= Alekos Oudinotis =

Alekos Oudinotis (Greek: Αλέκος Ουδινότης; 1935 – March 15, 2020) was a Greek film and stage actor.

== Biography ==
Born in 1935 in Athens, Greece, Oudinotis studied at first at Karolos Koun's Greek Art Theatre. At the same time he was a mathematics student at the National and Kapodistrian University of Athens. In late 1974 Oudinotis started his cooperation with the National Theatre of Northern Greece (NTNG), where he performed until 1999. During his time in the National Theatre of Northern Greece, he distinguished himself appearing in plays, such as The Cherry Orchard (1974), The Threepenny Opera (1980), The Rules of the Game (1987), The Caretaker (1992) and Uncle Vanya (1993). During his tenure in NTNG he also worked as a director. He is considered one of the most important actors in the history of NTNG and he also appeared in other theatrical organizations including the National Theatre of Greece.

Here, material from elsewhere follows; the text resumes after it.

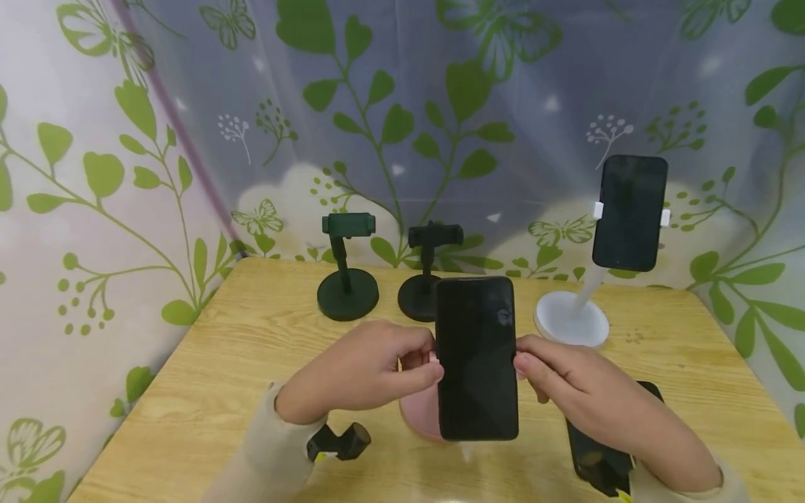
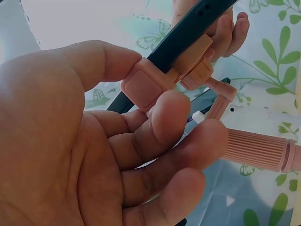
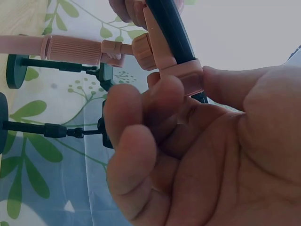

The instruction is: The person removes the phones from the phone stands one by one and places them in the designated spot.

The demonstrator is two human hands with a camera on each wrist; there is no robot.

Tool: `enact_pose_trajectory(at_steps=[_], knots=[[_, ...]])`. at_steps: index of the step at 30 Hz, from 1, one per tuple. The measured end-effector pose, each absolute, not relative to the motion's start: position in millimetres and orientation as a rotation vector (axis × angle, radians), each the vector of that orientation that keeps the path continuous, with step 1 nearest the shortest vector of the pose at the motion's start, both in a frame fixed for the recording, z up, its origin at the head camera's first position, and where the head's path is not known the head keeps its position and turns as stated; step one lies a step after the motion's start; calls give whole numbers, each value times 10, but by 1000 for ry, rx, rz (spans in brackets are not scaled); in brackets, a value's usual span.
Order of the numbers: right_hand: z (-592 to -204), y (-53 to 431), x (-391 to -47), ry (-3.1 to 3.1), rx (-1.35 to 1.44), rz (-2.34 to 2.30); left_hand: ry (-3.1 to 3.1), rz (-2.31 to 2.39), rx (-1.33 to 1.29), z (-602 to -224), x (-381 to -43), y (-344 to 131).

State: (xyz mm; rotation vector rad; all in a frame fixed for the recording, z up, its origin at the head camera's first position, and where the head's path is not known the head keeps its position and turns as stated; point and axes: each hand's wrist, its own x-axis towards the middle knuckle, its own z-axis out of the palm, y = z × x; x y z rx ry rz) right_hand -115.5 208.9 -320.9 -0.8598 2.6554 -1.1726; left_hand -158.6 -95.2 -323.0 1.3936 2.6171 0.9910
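A black-screened phone (image 1: 476, 360) stands upright in the clamp of a pink phone stand (image 1: 420, 412), whose round base shows behind it. At the phone's left edge, my left hand (image 1: 371, 370) pinches one end of the clamp between thumb and index finger. My right hand (image 1: 585, 391) grips the opposite end the same way. From the left wrist, the pink clamp jaw hooks over the phone's side, and the stand's ribbed post (image 2: 256, 148) runs off to the right. The right wrist view shows the ball joint's knob (image 3: 143, 51) behind the phone.
Behind are a dark green phone stand (image 1: 347, 297) and a black phone stand (image 1: 418, 299), both with nothing in their clamps. A white phone stand (image 1: 569, 321) at the right carries another phone (image 1: 631, 213). One more phone (image 1: 594, 447) lies on the wooden table (image 1: 251, 349) under my right forearm.
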Motion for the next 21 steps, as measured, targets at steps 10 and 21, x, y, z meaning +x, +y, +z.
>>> enact_pose_trajectory(at_steps=[10,21], knots=[[-3242,2065,-1135,2575,-863,-1180,2640,939,1305,-3254,-1582,-954],[-3239,2043,-1135,2619,-897,-1183,2694,948,1341,-3233,-1580,-944]])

Moreover, Oudinotis made several appearances on films, including Society Hour Zero (1966), Babylonia (1970), Quiet Days in August (1991) by Pantelis Voulgaris and Angelopoulos' Ulysses' Gaze (1995) and Eternity and a Day (1998).

Oudinotis died on March 15, 2020.

== Selected filmography ==

- Society Hour Zero (1966)
- Babylonia (1970)
- Quiet Days in August (1991)
- Ulysses' Gaze (1995)
- Eternity and a Day (1998)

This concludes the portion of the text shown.